If you want to check whether a string contains a substring regardless of the case, you can convert both strings to lowercase or uppercase using the lower() or upper() method. Here’s an example:

raw_file_content = """
Hi there and welcome.
This is a special hidden file with a SECRET secret.
I don't want to tell you The Secret,
but I do want to secretly tell you that I have one.
"""
"secret" in raw_file_content.lower()

By converting raw_file_content to lowercase, you make the search case-insensitive. In the above code, the in operator checks whether the lowercase version of “secret” is present in the lowercase version of raw_file_content.

Learn More About the Substring

If you want to find the position of a substring within a string, you can use the find() method. This method returns the index at which the substring is found, or -1 if it’s not present. Here’s an example:

s = "Hello, World!"
substring = "o"
s.find(substring)

The find() method returns 4 because the first occurrence of the substring “o” in the string s is at index 4.

If you want to count the number of occurrences of a substring in a string, you can use the count() method. This method returns the number of times the substring appears in the string. Here’s an example:

s = "Hello, World!"
substring = "o"
s.count(substring)

The count() method returns 2 because the substring “o” appears twice in the string s.

Find a Substring With Conditions Using Regex

If you need to find a substring based on specific conditions, such as starting or ending with certain characters or containing a certain pattern, you can use regular expressions (regex). Python’s re module provides functions for working with regular expressions.

Here’s an example that uses regex to find all numbers within a string:

import re
s = "There are 47 apples and 3 oranges in the basket."
numbers = re.findall(r'\d+', s)

The re.findall() function searches for all occurrences of one or more digits (\d+) in the string s and returns a list of all matching substrings. In this case, the numbers list will contain ["47", "3"].

Regular expressions provide a powerful way to search for and manipulate substrings based on patterns. However, they can be complex and might require a deeper understanding of regex syntax.

Find a Substring in a pandas DataFrame Column

If you’re working with tabular data in pandas and need to search for substrings in a specific column, you can use the str.contains() method. Here’s an example:

import pandas as pd
data = {
"Name": ["John", "Alice", "Bob", "Charlie"],
"City": ["New York", "Los Angeles", "San Francisco", "Chicago"]
}
df = pd.DataFrame(data)
substring = "an"
df[df["City"].str.contains(substring)]

The str.contains() method allows you to check whether a substring is present in each element of a pandas Series or DataFrame column. In the above example, the code searches for the substring “an” in the “City” column of the DataFrame and returns a new DataFrame that only includes rows where the substring is found.

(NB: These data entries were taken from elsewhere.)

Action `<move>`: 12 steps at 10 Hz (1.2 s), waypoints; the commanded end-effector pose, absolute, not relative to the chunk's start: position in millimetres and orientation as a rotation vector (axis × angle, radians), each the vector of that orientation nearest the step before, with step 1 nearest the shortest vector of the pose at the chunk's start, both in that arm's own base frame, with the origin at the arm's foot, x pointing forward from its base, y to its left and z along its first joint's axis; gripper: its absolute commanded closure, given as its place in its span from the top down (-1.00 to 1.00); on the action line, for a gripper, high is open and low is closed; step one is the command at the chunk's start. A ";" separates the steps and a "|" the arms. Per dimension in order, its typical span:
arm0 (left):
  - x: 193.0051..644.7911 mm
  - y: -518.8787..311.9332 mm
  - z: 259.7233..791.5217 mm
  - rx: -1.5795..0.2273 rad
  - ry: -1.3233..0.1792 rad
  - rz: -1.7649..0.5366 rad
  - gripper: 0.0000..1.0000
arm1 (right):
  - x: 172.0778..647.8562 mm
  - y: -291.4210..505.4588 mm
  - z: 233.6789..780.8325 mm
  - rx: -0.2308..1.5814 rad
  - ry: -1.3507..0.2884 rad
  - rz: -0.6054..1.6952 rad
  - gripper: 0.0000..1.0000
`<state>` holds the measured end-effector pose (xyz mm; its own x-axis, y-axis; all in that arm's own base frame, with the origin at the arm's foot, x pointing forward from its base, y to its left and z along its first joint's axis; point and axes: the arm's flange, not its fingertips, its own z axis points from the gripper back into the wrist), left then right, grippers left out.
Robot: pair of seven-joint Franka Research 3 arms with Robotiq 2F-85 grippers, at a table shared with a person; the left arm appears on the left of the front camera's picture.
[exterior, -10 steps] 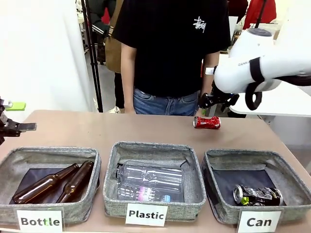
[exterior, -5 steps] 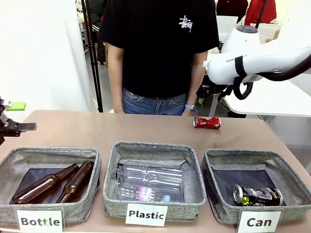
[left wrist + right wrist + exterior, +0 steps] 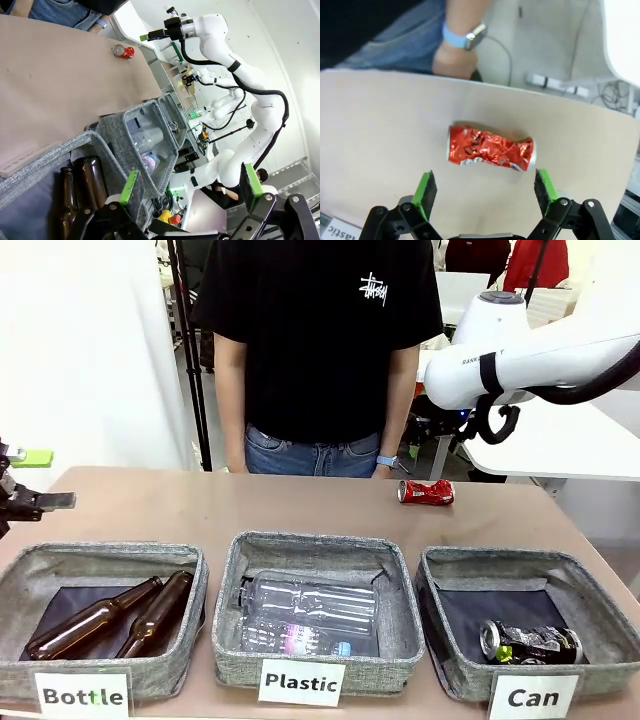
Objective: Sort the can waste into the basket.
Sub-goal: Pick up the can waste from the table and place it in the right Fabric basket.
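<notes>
From the front we see the crushed red can (image 3: pixel 425 492) lying on the table (image 3: pixel 300 510), the black-and-silver can (image 3: pixel 530 642) inside the Can basket (image 3: pixel 600 640). Our left gripper (image 3: pixel 190 192) gapes empty. Our right gripper (image 3: pixel 485 192) hangs spread above the red can, apart.

- Crushed red can (image 3: pixel 491 150), silver ends.
- Black-and-silver can (image 3: pixel 530 642), yellow-green marks.
- 3 grey baskets (image 3: pixel 505 570), dark lining, white cards.
- 2 brown bottles (image 3: pixel 115 617).
- Green gripper pads (image 3: pixel 425 191).
</notes>
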<state>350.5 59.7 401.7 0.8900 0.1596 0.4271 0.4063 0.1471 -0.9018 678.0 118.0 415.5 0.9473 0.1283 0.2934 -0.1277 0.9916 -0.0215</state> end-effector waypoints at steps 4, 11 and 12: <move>348.5 59.2 404.8 -1.431 -0.488 -0.181 1.00 | 666.0 101.0 418.8 -0.026 -0.226 0.855 1.00; 348.5 59.2 404.8 -1.431 -0.488 -0.181 1.00 | 649.2 94.6 398.8 -0.021 -0.157 1.751 1.00; 348.5 59.2 404.8 -1.431 -0.488 -0.181 1.00 | 650.5 94.0 396.9 -0.046 -0.150 1.704 1.00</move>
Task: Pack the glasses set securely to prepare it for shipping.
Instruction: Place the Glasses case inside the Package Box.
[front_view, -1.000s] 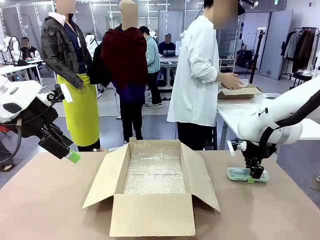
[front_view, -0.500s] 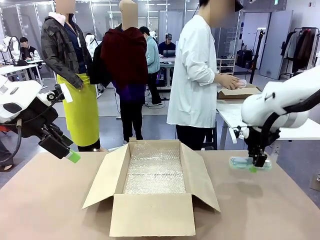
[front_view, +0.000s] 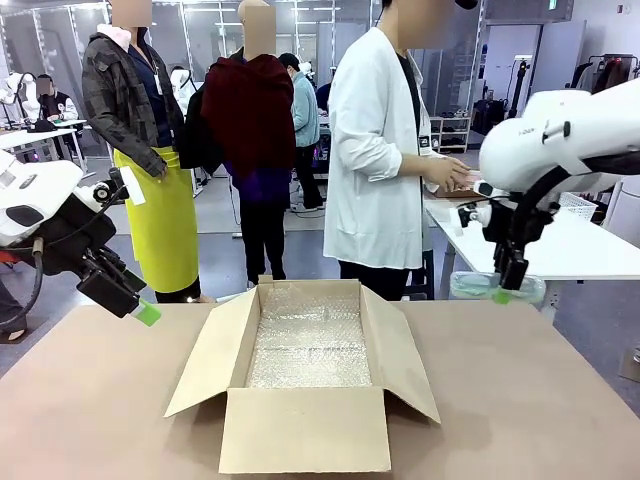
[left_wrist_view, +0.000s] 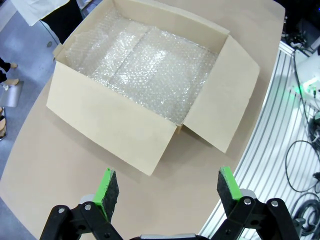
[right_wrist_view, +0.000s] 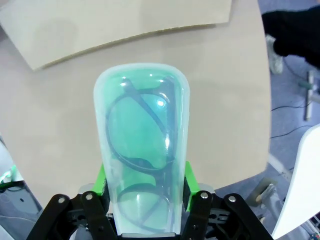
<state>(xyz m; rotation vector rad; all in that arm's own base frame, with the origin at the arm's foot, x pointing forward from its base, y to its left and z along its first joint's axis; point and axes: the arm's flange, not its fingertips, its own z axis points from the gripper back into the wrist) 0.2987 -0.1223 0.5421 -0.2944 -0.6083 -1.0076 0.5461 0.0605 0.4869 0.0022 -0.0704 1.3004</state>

This approach is especially useful when working with large datasets and allows you to filter rows based on substring criteria.

Key Takeaways

  • You can use the membership operator in to check if a Python string contains a substring.
  • By removing case sensitivity using the lower() or upper() method, you can make the search case-insensitive.
  • The find() method can be used to find the index at which a substring is found within a string.
  • The count() method returns the number of occurrences of a substring in a string.
  • Regular expressions provide a powerful way to search for substrings based on specific patterns using the re module.
  • In pandas, the str.contains() method allows you to find substrings in specific columns of a DataFrame.

By understanding these techniques, you’ll be able to efficiently check for and find substrings in Python, enhancing your ability to work with text data effectively.